The Bank and the Fund agreed to go ahead with the meetings in Marrakech following a 6.8 magnitude earthquake on 8 September, after an assessment indicated they would “not disrupt vital relief and reconstruction efforts.” Together with the catastrophic flooding in Libya, the earthquake highlighted in stark terms the human cost of social inequality in the built environment, and the divergent development paths of the Global North and South, embodied in the trajectory of the African continent itself, where the meetings are being held for the first time in 50 years.
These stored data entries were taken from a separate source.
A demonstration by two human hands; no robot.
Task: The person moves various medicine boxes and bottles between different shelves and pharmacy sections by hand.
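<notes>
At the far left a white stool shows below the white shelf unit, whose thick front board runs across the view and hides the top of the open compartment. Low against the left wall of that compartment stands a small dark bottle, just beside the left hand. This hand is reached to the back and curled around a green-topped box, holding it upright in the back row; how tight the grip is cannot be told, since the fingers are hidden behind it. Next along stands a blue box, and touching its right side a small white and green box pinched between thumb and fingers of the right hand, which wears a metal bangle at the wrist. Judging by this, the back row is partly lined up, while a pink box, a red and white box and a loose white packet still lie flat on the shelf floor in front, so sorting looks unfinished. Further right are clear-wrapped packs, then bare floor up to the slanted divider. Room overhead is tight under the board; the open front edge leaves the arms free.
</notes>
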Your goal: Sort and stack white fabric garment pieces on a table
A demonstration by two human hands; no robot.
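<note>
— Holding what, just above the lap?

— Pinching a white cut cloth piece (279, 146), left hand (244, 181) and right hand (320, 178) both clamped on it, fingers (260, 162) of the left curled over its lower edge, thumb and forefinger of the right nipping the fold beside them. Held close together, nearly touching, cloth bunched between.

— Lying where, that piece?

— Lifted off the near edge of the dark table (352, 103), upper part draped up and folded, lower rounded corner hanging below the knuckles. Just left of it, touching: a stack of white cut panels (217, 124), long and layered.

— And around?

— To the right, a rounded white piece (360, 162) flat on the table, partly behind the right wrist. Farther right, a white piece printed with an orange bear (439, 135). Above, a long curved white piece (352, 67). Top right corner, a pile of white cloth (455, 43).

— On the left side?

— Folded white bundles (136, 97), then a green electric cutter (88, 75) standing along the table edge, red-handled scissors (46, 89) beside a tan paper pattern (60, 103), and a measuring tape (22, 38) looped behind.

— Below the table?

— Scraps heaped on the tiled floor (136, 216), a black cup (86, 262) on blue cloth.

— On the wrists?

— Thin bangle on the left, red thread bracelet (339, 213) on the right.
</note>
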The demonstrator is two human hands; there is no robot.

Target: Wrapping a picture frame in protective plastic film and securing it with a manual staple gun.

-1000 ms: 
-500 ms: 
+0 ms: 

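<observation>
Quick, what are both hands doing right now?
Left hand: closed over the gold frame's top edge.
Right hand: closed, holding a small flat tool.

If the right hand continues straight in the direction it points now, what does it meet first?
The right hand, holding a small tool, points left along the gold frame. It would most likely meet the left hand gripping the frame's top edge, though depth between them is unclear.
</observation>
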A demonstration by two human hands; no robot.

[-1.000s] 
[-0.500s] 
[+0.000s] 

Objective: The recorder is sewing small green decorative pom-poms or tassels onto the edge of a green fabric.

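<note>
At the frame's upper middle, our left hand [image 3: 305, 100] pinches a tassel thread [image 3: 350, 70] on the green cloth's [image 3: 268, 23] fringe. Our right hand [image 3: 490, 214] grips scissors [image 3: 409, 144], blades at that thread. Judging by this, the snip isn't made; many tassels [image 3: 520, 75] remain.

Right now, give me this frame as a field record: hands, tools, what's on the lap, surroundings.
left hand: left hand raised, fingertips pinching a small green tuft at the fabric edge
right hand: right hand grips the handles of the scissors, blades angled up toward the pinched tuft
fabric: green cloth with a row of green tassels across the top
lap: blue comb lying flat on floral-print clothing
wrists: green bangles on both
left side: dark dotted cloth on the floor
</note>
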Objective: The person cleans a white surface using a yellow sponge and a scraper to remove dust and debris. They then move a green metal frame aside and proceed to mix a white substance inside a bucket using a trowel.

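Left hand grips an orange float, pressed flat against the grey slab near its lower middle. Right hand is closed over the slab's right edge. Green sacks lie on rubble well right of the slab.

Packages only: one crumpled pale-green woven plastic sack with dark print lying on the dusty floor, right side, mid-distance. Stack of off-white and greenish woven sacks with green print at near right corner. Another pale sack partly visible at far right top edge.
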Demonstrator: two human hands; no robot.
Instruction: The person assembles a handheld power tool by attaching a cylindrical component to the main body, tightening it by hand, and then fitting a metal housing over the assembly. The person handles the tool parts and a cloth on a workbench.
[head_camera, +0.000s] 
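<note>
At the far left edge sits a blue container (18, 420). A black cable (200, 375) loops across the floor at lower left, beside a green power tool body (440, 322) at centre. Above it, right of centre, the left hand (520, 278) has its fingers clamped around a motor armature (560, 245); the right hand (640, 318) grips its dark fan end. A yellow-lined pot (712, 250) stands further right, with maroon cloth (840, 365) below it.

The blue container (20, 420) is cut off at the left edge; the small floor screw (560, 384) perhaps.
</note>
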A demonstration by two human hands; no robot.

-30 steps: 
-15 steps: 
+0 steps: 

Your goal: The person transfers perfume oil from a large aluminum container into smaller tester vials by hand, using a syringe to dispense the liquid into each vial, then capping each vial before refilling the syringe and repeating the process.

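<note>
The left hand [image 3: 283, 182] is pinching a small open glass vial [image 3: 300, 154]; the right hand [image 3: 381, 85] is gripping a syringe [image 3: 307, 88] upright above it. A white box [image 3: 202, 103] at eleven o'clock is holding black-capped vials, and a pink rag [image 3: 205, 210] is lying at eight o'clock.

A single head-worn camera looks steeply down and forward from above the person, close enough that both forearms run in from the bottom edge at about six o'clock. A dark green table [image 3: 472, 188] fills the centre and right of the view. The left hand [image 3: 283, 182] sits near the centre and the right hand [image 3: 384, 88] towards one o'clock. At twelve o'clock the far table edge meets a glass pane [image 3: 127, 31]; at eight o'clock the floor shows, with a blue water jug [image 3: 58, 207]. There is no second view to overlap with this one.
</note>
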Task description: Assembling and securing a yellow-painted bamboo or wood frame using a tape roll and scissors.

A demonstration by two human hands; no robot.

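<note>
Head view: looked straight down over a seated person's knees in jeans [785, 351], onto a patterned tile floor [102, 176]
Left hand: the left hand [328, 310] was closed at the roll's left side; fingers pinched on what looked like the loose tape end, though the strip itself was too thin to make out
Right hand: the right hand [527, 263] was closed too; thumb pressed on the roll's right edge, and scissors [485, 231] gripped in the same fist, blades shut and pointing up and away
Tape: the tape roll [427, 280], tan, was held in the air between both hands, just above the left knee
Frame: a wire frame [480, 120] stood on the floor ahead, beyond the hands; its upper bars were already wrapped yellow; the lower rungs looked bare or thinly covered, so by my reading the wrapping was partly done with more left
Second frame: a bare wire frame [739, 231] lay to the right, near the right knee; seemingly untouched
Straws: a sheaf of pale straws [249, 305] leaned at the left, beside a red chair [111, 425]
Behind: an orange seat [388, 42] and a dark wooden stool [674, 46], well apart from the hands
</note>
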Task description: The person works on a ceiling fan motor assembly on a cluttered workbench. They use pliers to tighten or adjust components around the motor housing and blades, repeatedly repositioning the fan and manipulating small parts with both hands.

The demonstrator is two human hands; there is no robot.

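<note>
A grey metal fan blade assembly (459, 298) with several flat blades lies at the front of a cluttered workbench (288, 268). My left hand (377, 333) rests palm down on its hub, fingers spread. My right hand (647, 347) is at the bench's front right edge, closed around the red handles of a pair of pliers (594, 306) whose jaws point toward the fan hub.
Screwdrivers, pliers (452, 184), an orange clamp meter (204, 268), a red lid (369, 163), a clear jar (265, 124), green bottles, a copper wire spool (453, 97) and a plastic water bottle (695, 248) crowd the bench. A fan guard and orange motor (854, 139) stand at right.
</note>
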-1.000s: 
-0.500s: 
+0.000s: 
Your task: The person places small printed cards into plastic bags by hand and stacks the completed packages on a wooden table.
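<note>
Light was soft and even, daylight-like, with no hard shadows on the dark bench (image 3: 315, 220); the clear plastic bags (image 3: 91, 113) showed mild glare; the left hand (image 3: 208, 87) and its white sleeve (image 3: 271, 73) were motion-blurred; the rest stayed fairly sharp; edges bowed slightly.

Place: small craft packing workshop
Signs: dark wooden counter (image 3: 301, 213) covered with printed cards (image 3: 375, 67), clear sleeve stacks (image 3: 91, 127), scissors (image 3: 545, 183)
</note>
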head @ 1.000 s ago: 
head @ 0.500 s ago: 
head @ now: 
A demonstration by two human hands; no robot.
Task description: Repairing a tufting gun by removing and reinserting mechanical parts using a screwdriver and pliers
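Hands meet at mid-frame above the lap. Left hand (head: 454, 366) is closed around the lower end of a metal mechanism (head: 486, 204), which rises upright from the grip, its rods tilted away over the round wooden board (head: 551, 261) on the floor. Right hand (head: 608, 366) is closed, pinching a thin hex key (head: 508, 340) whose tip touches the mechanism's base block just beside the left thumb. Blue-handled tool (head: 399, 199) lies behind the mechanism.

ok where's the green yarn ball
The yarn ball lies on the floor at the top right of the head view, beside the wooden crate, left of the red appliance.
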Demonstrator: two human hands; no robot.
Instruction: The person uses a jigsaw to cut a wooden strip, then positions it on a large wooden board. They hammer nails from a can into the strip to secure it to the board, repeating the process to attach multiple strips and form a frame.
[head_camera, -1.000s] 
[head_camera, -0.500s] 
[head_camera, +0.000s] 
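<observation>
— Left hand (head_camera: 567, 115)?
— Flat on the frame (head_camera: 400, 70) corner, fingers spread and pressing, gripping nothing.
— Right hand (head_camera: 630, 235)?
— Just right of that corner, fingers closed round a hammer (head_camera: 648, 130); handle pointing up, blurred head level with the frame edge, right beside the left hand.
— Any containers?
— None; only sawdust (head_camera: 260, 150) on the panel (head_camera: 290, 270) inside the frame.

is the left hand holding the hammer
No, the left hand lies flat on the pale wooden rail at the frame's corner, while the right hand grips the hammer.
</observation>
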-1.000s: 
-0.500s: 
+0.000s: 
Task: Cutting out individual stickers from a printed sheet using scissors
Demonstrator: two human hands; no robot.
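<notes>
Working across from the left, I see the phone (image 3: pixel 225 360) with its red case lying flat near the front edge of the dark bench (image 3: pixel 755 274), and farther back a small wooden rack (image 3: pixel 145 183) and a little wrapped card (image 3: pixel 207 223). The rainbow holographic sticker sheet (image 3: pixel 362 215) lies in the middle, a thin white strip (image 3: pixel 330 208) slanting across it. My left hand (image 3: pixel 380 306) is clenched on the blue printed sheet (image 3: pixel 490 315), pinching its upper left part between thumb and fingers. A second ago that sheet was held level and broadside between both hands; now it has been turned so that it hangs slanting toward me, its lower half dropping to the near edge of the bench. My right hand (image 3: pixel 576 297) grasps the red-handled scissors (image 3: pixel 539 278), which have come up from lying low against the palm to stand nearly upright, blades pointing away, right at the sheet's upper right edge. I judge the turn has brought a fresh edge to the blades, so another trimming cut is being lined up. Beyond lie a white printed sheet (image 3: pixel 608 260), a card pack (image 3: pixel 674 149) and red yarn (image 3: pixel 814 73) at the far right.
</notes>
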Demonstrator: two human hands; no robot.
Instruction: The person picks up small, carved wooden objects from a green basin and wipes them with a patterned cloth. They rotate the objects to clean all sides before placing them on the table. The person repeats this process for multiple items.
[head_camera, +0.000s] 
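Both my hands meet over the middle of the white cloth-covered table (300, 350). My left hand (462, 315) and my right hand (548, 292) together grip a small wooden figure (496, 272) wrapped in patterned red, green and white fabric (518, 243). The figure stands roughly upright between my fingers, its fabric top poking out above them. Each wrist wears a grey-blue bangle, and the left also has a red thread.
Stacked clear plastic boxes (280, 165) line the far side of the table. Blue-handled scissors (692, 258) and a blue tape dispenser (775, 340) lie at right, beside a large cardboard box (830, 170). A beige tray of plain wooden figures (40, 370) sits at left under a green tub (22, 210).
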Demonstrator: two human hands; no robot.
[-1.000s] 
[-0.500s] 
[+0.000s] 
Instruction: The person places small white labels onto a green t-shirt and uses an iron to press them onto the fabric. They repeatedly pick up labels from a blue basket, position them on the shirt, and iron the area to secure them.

This is also the first Annual Meetings with new World Bank President Ajay Banga at the helm. Serious concerns have been raised about his corporate finance background at Mastercard, his lack of experience in international development, and his vocal support for public-private partnerships and financial inclusion to address poverty, and their possible negative impacts on gender equality (see Observer Summer 2023, Spring 2023). Mere months into his tenure as president, Bank shareholders face critical decisions over the future of the institution, embodied in its Evolution Roadmap, with the Bank’s next gender strategy (2024-2030) due to be finalised by early next year (see Observer Autumn 2023). These decisions will resonate far beyond World Bank’s headquarters, as it promises to live up to its new mission of ending extreme poverty and boosting shared prosperity on a liveable planet, as noted in a paper prepared for discussion by its Development Committee at the Annual Meetings.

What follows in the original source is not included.